Yazar İslamoğlu, “Hz. Peygamber’in insânî varlığını ortadan kaldıran bu tasavvur” derken, tasavvufçuların “Peygamberimiz’in maddî vücudunu yok saydıklarını” söylemek istemiyor. O da biliyor ki, tasavvufçular Peygamberimiz’in bir insan olduğunu zaten kabul ederler. Tasavvufçuların kabul ettikleri başka bir şey var: Nur-u Muhammedî. Yani Peygamberimiz’in nur merkezi olduğu…

İslamoğlu, Peygamberimiz’in nur merkezi kabul edilmesine yani tasavvuf erbabı Müslümanların Nur-u Muhammedî inancına bozuluyor,

NUR-U MUHAMMEDÎ İNANCINA İTİRAZ…

Değerli okuyucu!

Tasavvufçular eğer Peygamberimiz’i diğer insanlardan farksız bir insan kabul ediverseler, İslamoğlu itirazı kesecek. Onun itirazı sadece Nur-u Muhammedî inancına. Bu itirazını da zaten gizlemeden açıkça ortaya koyuyor.

Ancak, bütün Müslümanlar bilir ve inanırlar ki, elbette Peygamberimiz’in nuru yani Nur-u Muhammedî vardır. Hatta onun vücudu baştan aşağı nurdur. Bunu isbat için uğraşmaya lüzum da yoktur. Çünkü nihayet bu bir inanç meselesidir. İnanan inanır, inanmayan inanmaz. Biz İslamoğlu’nun bu itirazını bir ibretlik levha olarak okuyucularımıza sadece arz ediyoruz…
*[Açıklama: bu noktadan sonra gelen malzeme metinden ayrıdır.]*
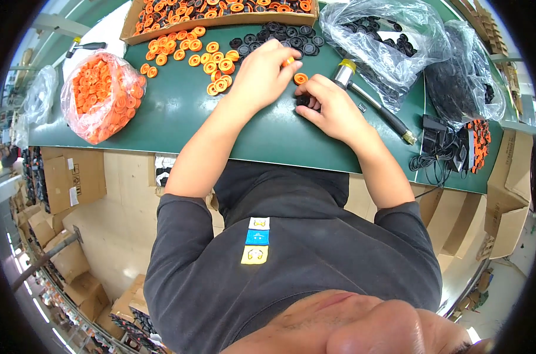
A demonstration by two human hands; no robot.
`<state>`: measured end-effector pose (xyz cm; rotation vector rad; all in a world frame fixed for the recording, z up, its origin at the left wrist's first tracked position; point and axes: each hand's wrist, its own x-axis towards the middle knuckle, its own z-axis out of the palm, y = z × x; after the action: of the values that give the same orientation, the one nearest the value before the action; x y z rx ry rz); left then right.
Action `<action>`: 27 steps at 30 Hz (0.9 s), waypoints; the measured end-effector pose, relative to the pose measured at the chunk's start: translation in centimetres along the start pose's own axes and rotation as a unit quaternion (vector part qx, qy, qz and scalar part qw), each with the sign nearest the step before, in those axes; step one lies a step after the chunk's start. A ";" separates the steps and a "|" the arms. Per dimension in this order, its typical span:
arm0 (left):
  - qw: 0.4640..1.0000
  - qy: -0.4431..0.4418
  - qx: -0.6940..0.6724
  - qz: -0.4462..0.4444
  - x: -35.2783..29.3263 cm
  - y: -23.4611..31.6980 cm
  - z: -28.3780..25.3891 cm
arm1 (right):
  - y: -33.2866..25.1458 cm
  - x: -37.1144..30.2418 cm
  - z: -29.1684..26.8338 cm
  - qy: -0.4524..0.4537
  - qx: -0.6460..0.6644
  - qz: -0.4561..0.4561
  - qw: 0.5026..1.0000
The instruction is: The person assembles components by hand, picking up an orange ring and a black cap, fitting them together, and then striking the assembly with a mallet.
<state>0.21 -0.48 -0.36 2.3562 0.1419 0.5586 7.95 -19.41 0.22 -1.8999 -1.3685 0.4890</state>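
Above the green table, my left hand (pixel 261 75) is closed on a small orange round plastic piece (pixel 288 61) at its fingertips. To its right, my right hand (pixel 334 108) has its fingers curled around a black round plastic piece (pixel 304 100), low over the tabletop. Between the hands lies an orange ring-shaped piece (pixel 301 78). Loose orange pieces (pixel 211 66) spread to the left of my left hand, and a heap of black discs (pixel 303 40) sits just beyond it. A mallet (pixel 379 108) with a dark handle rests beside my right hand.
An open cardboard box (pixel 188 28) of orange and black pieces stands at the back. At left is a clear bag of orange pieces (pixel 97 94); at right, bags of black pieces (pixel 392 44). A black adapter with cables (pixel 439 144) lies near the right edge.
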 end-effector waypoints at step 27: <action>0.863 -0.072 -0.494 -0.076 0.3 0.4 -0.4 | 0.9 0.6 -0.1 0.230 0.398 -0.006 0.888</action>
<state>0.33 -0.43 0.26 1.3521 -0.0332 0.2633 8.79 -19.03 -0.33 -1.2091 -0.6953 0.4580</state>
Ama şu cür’etine temas etmeden de geçemeyeceğiz:

İslamoğlu, kendince Nur-u Muhammedî meselesini anlatırken, Abdülkadir Geylânî Hazretleri’nin torununun oğlu olan Abdülkerim el-Cîlî Hazretleri’nin el-İnsanü’l-Kâmil isimli eserinden kısa alıntılar yapıp arkasından da yapacağını yapıyor yani hükmünü basıyor.

Abdülkerim Cîlî Hazretleri’ne revâ gördüğü hüküm ve yaptığı şu suçlama çok ağır:

“Gerçekten tipik bir Hıristiyanlaştırma örneği.” (Sa: 205)
Biz de diyoruz ki, aksine İslamoğlu’nun bu sözü gerçekten tipik bir Allah’tan korkmazlık örneği…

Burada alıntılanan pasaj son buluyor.